Tomamos el ascensor para salir a la calle Y aquí nos vemos encerraditas,
pasando miedo como en las películas. Ella es la que está más distraída con su muñeca,
llevando muy bien esta situación. Es una niña muy buena. Adorable”.
Pasan
los minutos, entre ruidos, voces y sopletes que suenan desde el exterior
cuando, sobre las 8.40. observan como en el techo de la cabina comienza a
abrirse una hendidura. Momentos después, retiran esa amplia placa metálica, a
modo de “tejado plano” y unos potentes focos llenan de luz ese espacio donde
tan mal lo habían pasado estos cuatro clientes. Una vez liberados, los
servicios sanitarios del SAS les realizan un primer reconocimiento, tanto en su
situación física como anímica. Con el médico, también se han desplazado al
lugar un par de psicólogos. Comprobando que la situación de las cuatro personas
es bastante aceptable, acuden al despacho del director gerente de la empresa
donde reciben las disculpas correspondientes por este lamentable suceso.

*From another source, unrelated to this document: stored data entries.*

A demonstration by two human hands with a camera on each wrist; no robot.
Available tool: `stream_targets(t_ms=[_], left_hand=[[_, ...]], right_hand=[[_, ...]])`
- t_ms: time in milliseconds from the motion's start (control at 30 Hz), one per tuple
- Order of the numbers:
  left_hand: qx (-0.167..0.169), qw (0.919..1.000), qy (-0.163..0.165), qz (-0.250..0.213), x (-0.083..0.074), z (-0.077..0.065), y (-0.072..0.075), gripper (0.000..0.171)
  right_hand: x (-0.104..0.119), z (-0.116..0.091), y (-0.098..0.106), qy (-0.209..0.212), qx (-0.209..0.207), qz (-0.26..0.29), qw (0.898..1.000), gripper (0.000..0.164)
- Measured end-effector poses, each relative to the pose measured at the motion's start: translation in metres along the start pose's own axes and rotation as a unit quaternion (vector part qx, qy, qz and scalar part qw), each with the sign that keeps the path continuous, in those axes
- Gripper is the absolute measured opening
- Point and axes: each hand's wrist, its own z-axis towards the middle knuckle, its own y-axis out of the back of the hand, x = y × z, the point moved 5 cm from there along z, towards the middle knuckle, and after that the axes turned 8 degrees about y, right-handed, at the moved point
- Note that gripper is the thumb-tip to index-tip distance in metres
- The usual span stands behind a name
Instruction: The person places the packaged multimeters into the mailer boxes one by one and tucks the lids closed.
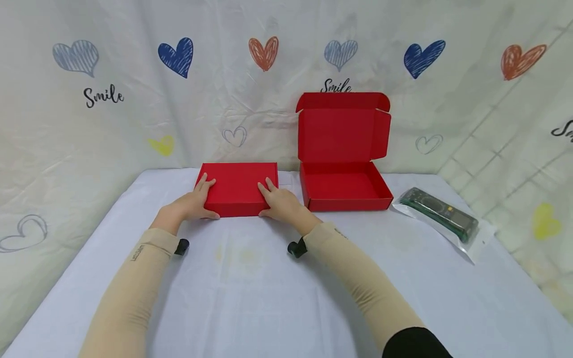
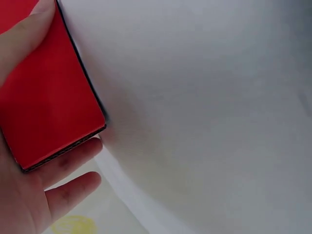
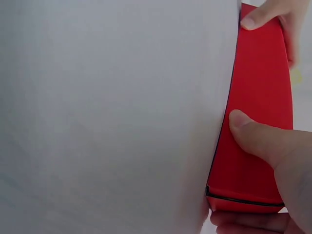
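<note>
A closed red cardboard box [image 1: 237, 186] lies flat on the white-covered table, with both hands at its ends. My left hand [image 1: 192, 201] grips its left end; in the left wrist view the thumb [image 2: 29, 34] lies along the box's red side and the other fingers reach round the end. The right end is held by my right hand [image 1: 284, 205], its thumb [image 3: 258, 139] on the front side and its fingers [image 3: 253, 222] round the corner. Just right of it stands a second red box [image 1: 349, 205], lid raised, bare inside.
On the right of the table lies a clear plastic bag [image 1: 472, 248] with a dark, green-edged device [image 1: 440, 211] inside. A white sheet [image 1: 241, 298] covers the table. Behind it hangs a white curtain [image 1: 286, 74] printed with hearts and the word Smile.
</note>
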Motion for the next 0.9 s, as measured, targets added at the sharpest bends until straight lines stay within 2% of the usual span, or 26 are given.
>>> stream_targets(t_ms=[300, 600, 900], left_hand=[[-0.007, 0.9996, 0.004, 0.027, -0.004, -0.001, 0.003, 0.106], [-0.017, 0.9994, 0.005, 0.028, -0.005, 0.009, 0.007, 0.105], [-0.005, 0.9997, 0.015, 0.018, -0.001, 0.007, 0.002, 0.108]], right_hand=[[0.005, 0.001, -0.004, -0.015, -0.015, -0.017, 1.0, 0.086], [0.003, 0.002, -0.002, -0.045, -0.032, -0.014, 0.998, 0.087], [0.006, -0.001, -0.005, -0.025, -0.035, -0.03, 0.999, 0.087]])
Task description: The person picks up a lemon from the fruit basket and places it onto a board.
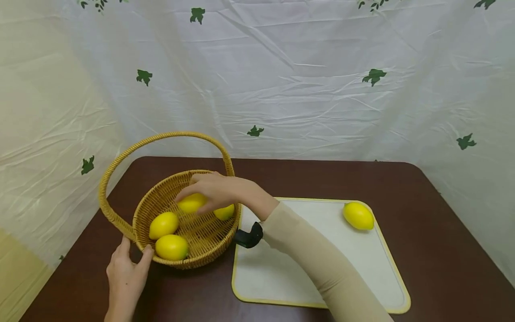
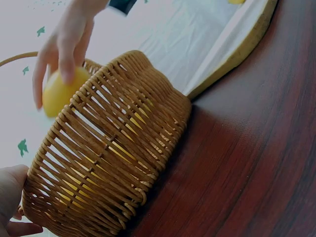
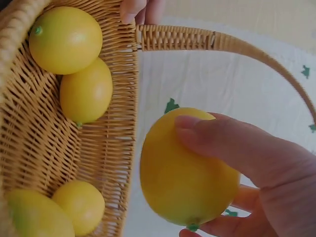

A cada
uno de los tres adultos se les entrega una tarjeta regalo, conteniendo un valor
de 150 euros. Luci, acompañada de su madre, es conducida a la sección infantil,
a fin de que elija el regalo o juguete que más le agrade, entre la suculenta
oferta lúdica que ofrece la planta. En la puerta tienen tres taxis a su
disposición, con la carrera que deseen realizar también a cargo del
establecimiento. Cuando pisan la calle, todos respiran
aliviados, entre las miradas curiosas de numerosas personas situadas en los
aledaños del macrocentro comercial.
“Qué os parece
si mañana, primer día del Año, os invito a comer en casa y pasamos una buena
tarde, después de esta historia de miedo que hemos protagonizado. A mi hermana
y a mi nos daría mucha alegría compartir la mesa, con tan buenas personas como
sois vosotros. La mejor medicina contra la soledad es abrirte a los demás y disfrutar
con una sana amistad”.
Ramiro
y Lucía anotan el número del móvil y la dirección de Úrsula. Todos se besan y prometen
que no faltarán a esa simpática cita del Año Nuevo. Los tres taxis se dirigen presurosos
a destinos diferentes. Ramiro se siente feliz, pues con su inteligente idea ha
sabido controlar la grave situación anímica por la que han pasado. Úrsula, persona
devota, va rezando en voz baja, agradeciendo que todo haya salido bien. Junto a
Lucía y su hija, abrazadas en la parte trasera de su taxi, sonríe un grandote y
simpático peluche. También llevan una colección de cuentos infantiles, con esos
títulos de toda la vida. Las calles van quedando
vacías y silenciosas, cuando avanza ilusionada esa última Noche para el adiós.
La proximidad de un nuevo día hará mirar, con admirable esperanza, la aventura
de otro calendario en los anales de nuestra memoria.